**WHAT THE TASK REQUIRES**
Beneath this line are the data; copy exactly the part of them that opens with the line containing "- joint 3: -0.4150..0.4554" and closes with the line containing "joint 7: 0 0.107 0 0", and only that part.
"""
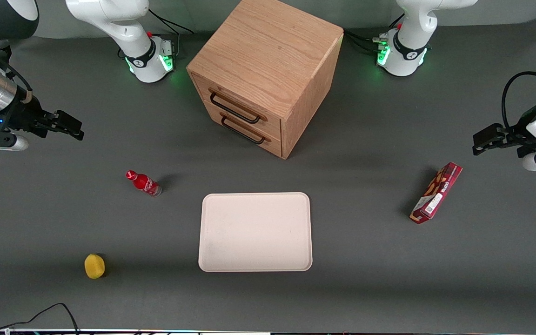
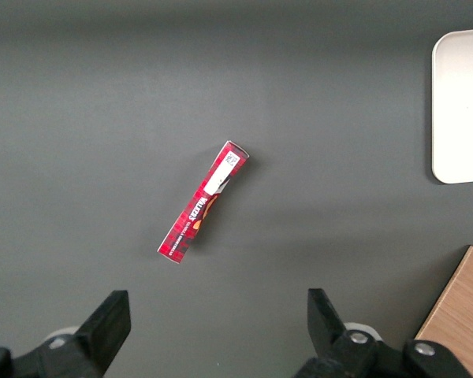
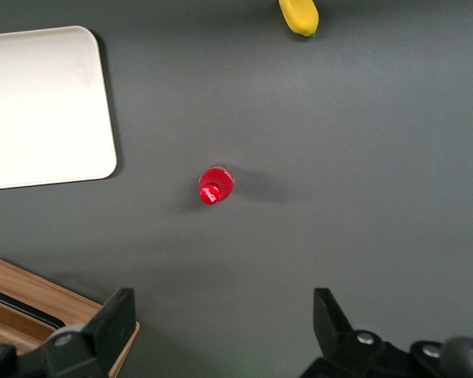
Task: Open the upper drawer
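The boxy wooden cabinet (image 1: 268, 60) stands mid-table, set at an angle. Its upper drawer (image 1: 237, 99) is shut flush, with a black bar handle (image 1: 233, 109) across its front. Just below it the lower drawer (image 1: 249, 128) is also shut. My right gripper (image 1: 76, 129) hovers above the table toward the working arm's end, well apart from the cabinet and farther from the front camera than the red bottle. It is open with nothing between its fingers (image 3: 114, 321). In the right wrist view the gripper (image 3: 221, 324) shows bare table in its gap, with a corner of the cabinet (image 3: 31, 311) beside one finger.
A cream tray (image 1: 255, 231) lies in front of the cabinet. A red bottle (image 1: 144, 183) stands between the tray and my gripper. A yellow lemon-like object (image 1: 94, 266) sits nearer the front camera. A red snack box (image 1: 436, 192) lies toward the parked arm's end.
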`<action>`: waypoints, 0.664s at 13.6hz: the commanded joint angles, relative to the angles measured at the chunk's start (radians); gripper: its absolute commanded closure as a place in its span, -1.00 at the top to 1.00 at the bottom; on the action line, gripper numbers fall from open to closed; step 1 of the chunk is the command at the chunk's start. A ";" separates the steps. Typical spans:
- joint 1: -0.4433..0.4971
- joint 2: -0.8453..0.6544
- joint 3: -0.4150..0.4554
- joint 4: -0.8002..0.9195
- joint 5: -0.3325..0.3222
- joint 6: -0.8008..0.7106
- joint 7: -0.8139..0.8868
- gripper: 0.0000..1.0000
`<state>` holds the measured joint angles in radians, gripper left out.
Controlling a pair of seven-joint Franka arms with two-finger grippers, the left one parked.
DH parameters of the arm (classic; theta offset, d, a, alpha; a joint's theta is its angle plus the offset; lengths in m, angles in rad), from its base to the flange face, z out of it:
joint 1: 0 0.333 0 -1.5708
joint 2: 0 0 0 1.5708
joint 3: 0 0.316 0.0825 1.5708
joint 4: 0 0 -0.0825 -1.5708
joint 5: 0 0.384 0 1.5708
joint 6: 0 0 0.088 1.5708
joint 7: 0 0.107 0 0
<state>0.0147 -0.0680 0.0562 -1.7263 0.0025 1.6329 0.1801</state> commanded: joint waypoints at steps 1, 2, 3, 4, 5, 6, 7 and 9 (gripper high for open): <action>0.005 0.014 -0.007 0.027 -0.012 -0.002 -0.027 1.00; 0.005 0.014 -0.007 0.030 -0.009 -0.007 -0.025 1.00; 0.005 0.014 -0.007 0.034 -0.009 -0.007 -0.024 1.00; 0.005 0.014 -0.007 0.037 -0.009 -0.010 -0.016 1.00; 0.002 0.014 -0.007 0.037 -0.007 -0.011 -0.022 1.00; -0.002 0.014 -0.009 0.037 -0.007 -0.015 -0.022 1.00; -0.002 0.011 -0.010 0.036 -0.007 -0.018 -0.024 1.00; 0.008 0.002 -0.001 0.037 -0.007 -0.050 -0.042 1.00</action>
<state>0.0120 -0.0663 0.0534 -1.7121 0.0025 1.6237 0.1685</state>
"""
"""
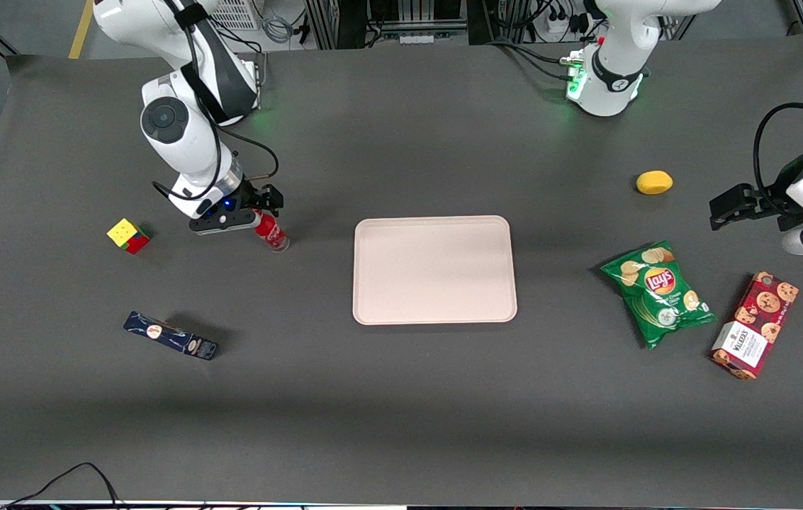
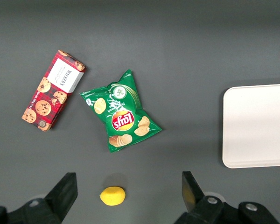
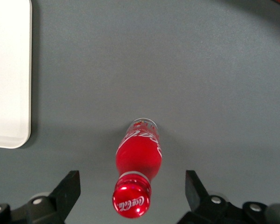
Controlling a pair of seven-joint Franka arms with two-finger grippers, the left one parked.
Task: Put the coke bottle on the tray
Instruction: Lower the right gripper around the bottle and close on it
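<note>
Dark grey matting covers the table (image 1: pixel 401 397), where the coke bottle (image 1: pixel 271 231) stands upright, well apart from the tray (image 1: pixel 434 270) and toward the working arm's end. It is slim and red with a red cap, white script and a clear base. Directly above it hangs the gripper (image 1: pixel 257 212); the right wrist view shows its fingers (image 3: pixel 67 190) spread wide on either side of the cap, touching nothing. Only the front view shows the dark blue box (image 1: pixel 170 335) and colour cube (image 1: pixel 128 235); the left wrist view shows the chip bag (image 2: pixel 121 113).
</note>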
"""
**TASK OUTPUT**
- joint 3: -0.4150..0.4554
- joint 4: -0.8002..0.9195
- joint 5: -0.3325..0.3222
- joint 6: -0.8008..0.7106
- joint 7: -0.8139..0.8868
- gripper: 0.0000..1.0000
`<state>` holds the measured joint angles in radians, gripper left out.
Controlling a pair of seven-joint Franka arms with two-finger grippers, the left one parked.
DH parameters of the arm (classic; theta offset, d, a, alpha; a joint's theta is its angle plus the offset; lengths in m, angles in rad), from its base to the flange face, z out of it:
joint 1: 0 0.333 0 -1.5708
joint 2: 0 0 0 1.5708
joint 3: 0 0.316 0.0825 1.5708
joint 4: 0 0 -0.0825 -1.5708
joint 5: 0 0.384 0 1.5708
joint 6: 0 0 0.088 1.5708
joint 7: 0 0.107 0 0

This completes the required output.